We likewise reject the contention of the New FORBA defendants
that the court erred in refusing to strike the demand for punitive
damages (see Garber v Lynn, 79 AD3d 401, 402-403). To the extent that
those defendants contend that a stipulation in bankruptcy court to
limit collection of any money judgment obtained by plaintiff to
insurance proceeds precludes a claim for punitive damages, we conclude
that such contention does not serve as a basis for affirmative relief
at this juncture.
Contrary to Dr. Kamara’s contention, the court properly refused
to dismiss the dental malpractice cause of action against her on the
ground that plaintiff’s son was not injured during the treatment.
Even assuming, arguendo, that Dr. Kamara met her initial burden of
establishing that plaintiff’s son was not injured by the treatment she
performed (see generally Shahid v New York City Health & Hosps. Corp.,
47 AD3d 800, 801), we conclude that plaintiff raised a triable issue
of fact whether her son sustained injuries as a result of such
treatment (see generally Zuckerman, 49 NY2d at 562).

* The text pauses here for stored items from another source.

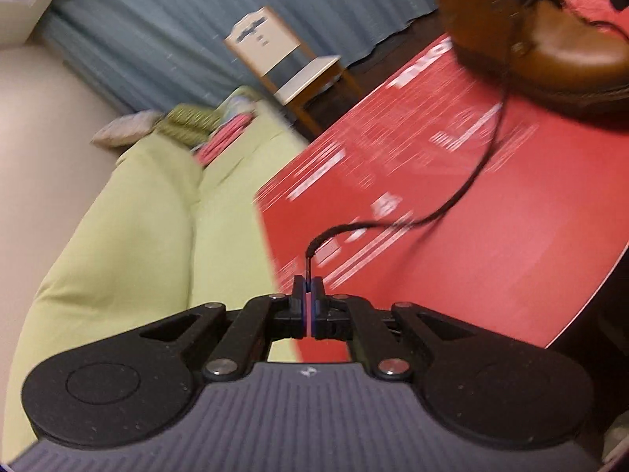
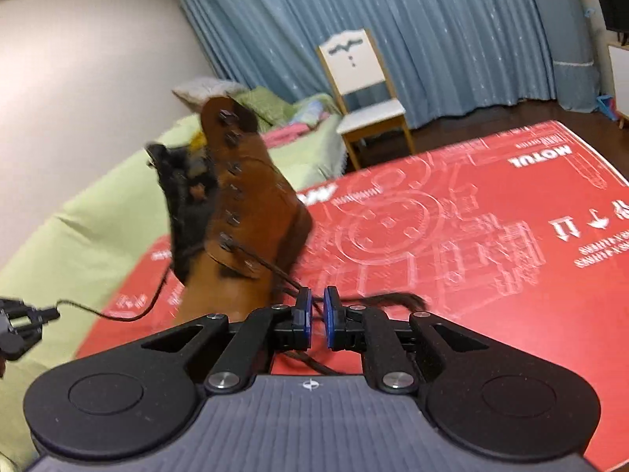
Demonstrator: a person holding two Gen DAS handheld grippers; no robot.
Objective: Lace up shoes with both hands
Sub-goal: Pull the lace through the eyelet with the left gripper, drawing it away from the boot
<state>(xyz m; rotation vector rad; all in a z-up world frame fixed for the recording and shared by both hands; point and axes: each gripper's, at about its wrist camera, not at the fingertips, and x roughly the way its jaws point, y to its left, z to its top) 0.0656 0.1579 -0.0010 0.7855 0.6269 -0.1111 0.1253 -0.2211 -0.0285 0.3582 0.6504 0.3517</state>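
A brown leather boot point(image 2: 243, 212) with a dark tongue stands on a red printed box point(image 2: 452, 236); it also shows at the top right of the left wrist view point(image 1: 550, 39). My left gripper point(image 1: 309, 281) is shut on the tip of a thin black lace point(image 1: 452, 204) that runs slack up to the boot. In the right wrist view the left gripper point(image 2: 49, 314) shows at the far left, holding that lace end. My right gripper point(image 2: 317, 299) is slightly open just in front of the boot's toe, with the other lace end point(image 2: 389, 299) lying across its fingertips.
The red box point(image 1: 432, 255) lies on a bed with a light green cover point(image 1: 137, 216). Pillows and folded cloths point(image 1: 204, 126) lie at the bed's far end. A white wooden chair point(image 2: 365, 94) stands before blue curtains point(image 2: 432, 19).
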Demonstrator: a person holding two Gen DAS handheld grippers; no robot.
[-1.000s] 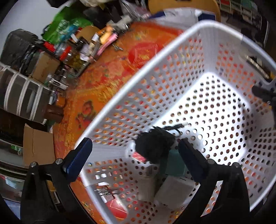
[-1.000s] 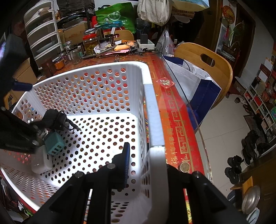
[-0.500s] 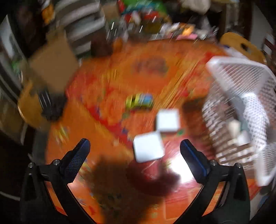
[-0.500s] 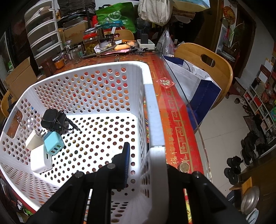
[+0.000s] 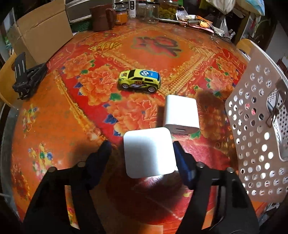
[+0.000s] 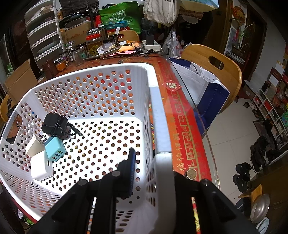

Contrary to the contention of Dr. Gusmerotti, the court also
properly refused to dismiss the dental malpractice cause of action
against him. Even assuming, arguendo, that Dr. Gusmerotti established
his entitlement to summary judgment by submitting his own affidavit
(see Juba v Bachman, 255 AD2d 492, 493, lv denied 93 NY2d 809), we
conclude that plaintiff raised issues of fact whether Dr. Gusmerotti
departed from the accepted standard of care and caused injury to
plaintiff’s son by fraudulently using the dental X rays of another
child to obtain plaintiff’s consent for medically unnecessary
treatment (see Taylor v Nyack Hosp., 18 AD3d 537, 538; Ayoung v
Epstein, 177 AD2d 460, 460).
Lastly, in light of our determination with respect to the two
individual defendants-appellants, we reject the contention of the New
FORBA defendants that there is no independent tort to support
plaintiff’s concerted action cause of action (cf. Brenner v American
Cyanamid Co., 288 AD2d 869, 870; see generally Rastelli v Goodyear
Tire & Rubber Co., 79 NY2d 289, 295).